**Aim of the exercise**. The word "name" marks the lines you need; copy each of them from the data.

==== Information given ====

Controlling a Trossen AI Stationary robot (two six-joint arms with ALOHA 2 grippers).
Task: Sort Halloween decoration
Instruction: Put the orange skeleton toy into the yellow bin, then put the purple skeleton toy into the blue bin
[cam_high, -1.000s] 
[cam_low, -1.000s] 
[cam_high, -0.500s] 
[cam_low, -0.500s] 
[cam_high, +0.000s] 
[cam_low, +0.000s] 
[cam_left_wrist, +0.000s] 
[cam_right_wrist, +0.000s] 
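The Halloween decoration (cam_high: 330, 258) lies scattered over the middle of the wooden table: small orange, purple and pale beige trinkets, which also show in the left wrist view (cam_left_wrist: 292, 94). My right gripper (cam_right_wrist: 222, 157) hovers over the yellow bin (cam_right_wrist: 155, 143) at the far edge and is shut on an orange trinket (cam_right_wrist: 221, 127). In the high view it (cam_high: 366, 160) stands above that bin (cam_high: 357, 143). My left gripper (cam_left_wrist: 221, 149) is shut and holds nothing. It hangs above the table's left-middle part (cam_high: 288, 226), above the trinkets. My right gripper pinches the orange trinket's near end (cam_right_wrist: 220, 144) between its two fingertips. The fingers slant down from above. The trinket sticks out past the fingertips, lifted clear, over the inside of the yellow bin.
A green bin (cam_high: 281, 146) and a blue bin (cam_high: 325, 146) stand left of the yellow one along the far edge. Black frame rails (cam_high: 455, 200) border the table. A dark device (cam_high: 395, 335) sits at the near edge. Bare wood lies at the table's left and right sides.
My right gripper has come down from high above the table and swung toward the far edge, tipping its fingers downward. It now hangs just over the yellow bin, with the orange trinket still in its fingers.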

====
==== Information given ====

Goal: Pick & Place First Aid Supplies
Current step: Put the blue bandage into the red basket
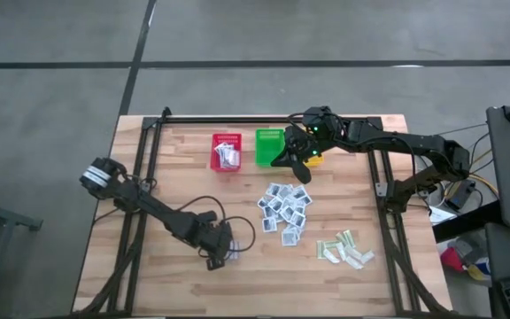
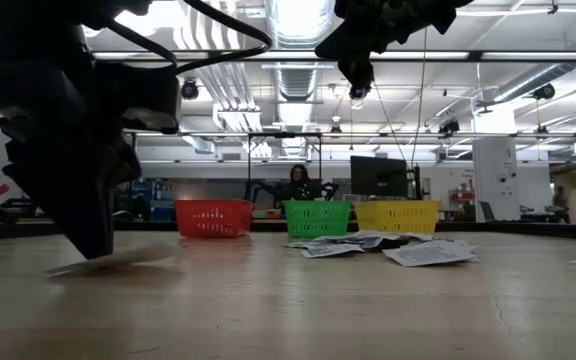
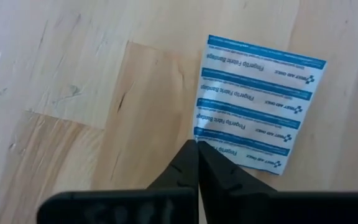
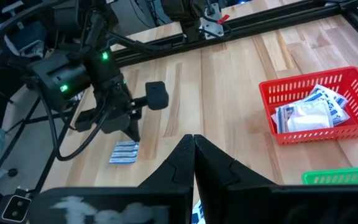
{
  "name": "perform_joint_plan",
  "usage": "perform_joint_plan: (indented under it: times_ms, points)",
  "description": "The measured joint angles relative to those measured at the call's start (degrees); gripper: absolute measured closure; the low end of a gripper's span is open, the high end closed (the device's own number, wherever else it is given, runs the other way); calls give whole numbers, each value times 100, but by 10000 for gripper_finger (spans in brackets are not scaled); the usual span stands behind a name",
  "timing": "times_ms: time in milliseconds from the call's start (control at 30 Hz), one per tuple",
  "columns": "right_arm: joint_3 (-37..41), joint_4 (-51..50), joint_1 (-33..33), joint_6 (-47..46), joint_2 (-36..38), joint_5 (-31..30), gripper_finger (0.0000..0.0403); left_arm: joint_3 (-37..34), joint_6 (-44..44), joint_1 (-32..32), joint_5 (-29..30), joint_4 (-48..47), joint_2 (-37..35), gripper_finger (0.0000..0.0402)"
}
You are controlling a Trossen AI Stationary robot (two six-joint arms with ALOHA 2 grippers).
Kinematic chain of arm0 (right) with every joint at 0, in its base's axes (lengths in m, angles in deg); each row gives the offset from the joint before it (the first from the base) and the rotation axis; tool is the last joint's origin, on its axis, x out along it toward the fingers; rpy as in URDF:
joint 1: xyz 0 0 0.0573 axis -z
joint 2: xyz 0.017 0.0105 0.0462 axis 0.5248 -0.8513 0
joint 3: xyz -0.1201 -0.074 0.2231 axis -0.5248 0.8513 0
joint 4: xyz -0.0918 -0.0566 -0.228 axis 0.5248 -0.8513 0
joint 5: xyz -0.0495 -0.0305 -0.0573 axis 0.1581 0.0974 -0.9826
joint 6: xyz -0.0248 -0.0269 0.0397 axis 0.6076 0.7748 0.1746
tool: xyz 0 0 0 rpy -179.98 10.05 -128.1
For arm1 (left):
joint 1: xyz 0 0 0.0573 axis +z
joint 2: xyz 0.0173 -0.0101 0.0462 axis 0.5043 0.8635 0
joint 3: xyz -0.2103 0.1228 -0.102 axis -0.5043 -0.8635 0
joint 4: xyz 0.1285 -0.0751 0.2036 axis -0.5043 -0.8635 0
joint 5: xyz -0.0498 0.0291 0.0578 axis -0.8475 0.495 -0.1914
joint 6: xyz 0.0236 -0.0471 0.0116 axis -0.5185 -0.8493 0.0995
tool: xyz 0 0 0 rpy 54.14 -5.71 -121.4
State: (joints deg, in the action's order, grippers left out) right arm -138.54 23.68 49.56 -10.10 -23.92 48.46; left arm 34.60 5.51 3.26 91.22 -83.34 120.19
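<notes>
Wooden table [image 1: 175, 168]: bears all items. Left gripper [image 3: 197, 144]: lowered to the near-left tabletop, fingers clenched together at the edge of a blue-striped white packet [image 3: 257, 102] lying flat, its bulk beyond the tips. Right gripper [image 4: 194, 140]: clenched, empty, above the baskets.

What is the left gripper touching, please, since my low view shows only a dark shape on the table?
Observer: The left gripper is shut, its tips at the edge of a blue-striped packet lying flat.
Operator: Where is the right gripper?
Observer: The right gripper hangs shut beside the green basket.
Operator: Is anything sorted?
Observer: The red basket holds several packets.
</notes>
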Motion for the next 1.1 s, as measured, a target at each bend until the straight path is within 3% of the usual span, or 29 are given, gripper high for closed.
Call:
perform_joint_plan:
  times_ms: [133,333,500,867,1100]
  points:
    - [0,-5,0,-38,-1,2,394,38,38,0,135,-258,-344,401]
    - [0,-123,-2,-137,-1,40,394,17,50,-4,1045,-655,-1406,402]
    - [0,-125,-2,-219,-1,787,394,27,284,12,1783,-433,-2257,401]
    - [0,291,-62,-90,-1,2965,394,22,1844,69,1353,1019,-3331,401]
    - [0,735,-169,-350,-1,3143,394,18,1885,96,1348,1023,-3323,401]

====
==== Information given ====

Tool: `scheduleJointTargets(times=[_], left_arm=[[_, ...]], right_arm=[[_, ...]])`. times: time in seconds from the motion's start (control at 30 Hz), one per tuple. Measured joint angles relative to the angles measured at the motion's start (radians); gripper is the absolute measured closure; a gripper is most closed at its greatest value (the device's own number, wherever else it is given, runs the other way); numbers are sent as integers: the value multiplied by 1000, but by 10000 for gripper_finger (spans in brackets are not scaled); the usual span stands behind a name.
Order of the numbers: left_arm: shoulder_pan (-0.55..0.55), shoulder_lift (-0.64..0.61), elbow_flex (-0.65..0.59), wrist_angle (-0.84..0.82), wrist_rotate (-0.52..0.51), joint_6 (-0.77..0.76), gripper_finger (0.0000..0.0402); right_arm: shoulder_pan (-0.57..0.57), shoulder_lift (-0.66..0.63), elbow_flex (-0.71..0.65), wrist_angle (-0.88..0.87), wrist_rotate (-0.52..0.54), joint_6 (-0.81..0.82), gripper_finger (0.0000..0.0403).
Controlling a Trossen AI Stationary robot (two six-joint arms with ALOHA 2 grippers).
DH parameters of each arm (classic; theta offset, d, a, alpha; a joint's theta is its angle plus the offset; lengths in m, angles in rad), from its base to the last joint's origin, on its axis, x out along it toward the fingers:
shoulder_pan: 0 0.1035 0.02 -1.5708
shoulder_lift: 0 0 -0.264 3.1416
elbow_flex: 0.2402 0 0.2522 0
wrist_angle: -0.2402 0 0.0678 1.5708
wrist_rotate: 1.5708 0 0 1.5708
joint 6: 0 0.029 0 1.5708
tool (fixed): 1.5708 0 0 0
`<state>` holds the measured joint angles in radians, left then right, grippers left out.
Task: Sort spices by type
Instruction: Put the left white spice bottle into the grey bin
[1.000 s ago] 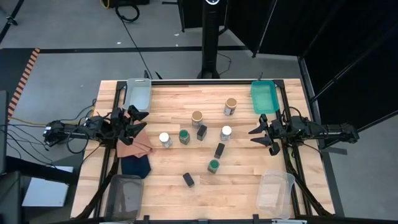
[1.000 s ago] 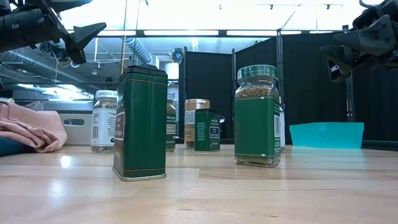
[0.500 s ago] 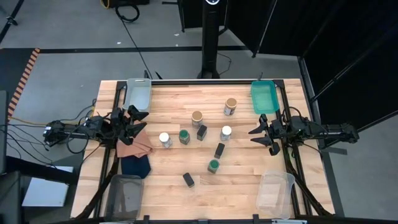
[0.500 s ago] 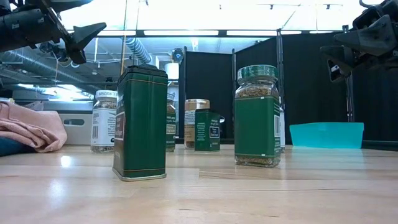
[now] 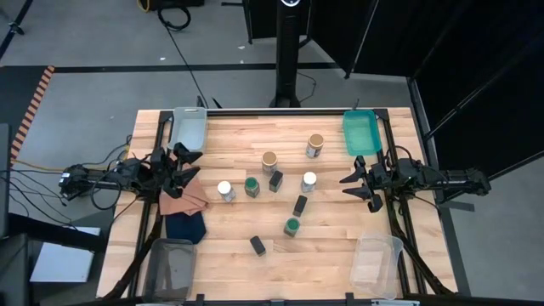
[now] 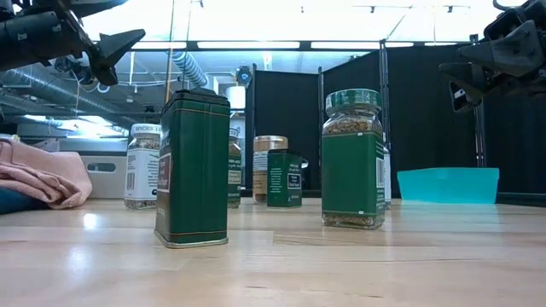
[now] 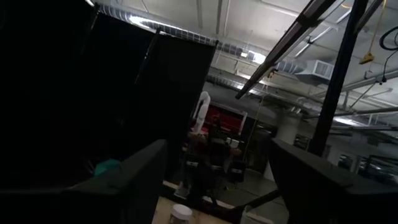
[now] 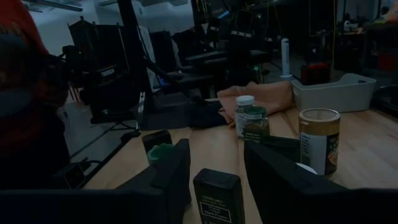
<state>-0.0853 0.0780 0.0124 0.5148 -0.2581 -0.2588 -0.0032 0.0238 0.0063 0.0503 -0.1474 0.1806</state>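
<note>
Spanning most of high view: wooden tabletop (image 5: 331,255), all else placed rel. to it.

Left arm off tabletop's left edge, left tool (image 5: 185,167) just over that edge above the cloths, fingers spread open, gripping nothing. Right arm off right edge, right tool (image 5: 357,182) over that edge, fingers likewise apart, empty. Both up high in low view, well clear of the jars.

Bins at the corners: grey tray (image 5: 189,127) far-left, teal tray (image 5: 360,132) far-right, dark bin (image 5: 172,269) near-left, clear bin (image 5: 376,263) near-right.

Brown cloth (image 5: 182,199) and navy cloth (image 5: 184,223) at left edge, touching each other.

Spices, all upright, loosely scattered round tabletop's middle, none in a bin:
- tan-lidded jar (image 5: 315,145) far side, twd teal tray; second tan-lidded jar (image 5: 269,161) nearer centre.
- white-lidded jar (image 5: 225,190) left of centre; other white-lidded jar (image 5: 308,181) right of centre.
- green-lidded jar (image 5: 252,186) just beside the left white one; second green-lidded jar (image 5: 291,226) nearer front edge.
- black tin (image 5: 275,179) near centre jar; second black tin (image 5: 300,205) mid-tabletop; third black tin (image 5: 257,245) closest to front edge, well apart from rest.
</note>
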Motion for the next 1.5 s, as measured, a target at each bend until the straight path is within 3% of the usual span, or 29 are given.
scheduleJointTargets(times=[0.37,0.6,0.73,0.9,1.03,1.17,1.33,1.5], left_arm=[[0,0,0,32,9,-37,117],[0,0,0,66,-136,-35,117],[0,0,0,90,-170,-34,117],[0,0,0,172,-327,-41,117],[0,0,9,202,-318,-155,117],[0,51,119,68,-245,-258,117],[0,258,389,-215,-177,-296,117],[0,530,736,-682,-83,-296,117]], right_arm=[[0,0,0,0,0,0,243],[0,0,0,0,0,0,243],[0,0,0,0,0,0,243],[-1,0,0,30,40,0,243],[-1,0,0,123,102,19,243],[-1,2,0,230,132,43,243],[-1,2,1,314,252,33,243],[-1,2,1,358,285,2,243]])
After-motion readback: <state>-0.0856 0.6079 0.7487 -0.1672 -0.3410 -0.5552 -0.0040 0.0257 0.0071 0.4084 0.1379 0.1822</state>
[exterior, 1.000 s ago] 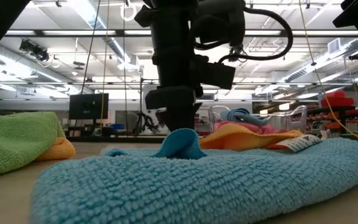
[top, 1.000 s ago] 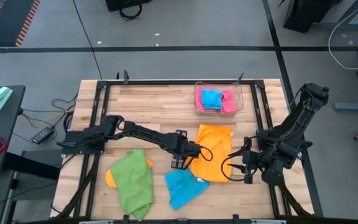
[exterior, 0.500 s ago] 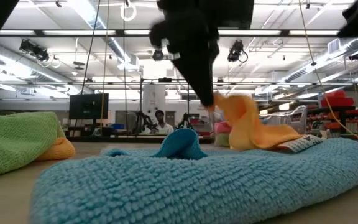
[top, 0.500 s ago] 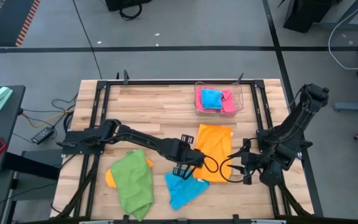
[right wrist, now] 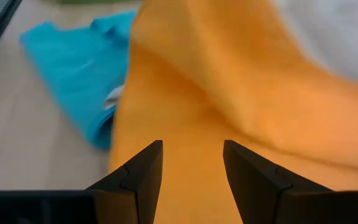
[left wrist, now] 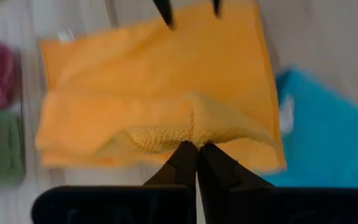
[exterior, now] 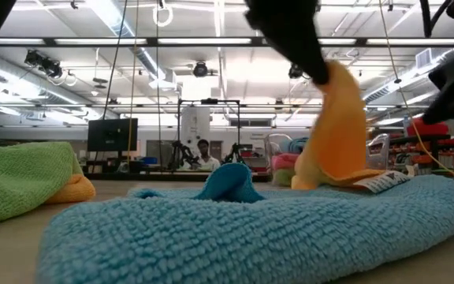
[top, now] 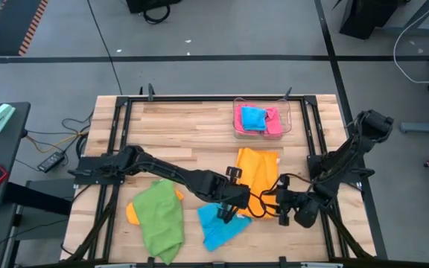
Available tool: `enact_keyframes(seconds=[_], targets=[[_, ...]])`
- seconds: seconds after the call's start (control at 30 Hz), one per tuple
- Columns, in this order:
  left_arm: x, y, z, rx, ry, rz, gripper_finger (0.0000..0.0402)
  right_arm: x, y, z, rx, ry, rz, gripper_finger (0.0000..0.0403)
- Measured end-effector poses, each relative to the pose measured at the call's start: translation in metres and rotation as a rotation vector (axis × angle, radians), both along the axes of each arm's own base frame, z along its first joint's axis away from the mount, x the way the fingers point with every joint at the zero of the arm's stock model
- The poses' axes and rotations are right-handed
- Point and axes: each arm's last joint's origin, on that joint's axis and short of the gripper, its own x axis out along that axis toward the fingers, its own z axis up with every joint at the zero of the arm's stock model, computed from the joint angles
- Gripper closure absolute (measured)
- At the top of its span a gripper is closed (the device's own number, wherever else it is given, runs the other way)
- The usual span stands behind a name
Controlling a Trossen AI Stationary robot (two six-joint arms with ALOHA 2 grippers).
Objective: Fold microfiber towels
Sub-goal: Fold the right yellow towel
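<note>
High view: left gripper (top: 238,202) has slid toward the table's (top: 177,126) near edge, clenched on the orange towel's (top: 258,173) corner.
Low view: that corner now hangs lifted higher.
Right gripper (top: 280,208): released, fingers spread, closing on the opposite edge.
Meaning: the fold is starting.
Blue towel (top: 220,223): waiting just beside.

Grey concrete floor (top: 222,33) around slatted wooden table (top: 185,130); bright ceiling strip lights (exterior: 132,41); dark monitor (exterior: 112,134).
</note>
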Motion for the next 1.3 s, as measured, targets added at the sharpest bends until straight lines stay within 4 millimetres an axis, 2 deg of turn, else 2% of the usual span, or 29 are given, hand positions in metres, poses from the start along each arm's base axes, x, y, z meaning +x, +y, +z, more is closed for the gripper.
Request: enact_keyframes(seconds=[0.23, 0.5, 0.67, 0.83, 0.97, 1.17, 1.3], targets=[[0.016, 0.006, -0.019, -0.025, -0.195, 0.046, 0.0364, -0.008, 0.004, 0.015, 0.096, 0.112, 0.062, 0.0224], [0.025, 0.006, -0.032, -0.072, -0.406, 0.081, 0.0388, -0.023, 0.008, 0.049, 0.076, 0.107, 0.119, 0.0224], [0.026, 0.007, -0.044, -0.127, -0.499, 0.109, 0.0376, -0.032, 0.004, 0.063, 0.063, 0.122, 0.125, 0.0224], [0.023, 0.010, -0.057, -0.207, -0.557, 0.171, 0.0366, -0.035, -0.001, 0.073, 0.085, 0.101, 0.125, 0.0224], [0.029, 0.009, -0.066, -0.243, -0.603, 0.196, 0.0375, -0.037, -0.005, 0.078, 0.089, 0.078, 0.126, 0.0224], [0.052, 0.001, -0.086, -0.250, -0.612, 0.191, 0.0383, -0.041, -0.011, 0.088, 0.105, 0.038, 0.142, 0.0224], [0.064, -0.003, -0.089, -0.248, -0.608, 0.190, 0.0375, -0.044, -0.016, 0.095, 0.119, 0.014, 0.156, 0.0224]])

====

**Response below**.
  "name": "perform_joint_plan",
  "description": "The measured joint angles relative to those measured at the call's start (degrees); gripper: absolute measured closure; the low end of a gripper's span is open, the high end closed (the device's own number, wherever else it is given, runs the other way); calls give whole numbers, each value times 100, but by 10000 for gripper_finger (spans in brackets are not scaled); the usual span stands behind a name",
Tool: `scheduleJointTargets(times=[_], left_arm=[[_, ...]], right_arm=[[_, ...]])`. times: time in seconds from the motion's start (control at 30 Hz), one per tuple. Measured joint angles relative to the angles measured at the motion's start (radians); gripper is the absolute measured closure; a gripper is most closed at its greatest value (the device's own number, wherever else it is given, runs the other way); numbers are sent as integers: the value multiplied by 1000, but by 10000 for gripper_finger (spans in brackets are not scaled); the usual span stands behind a name.
- The usual span stands behind a name

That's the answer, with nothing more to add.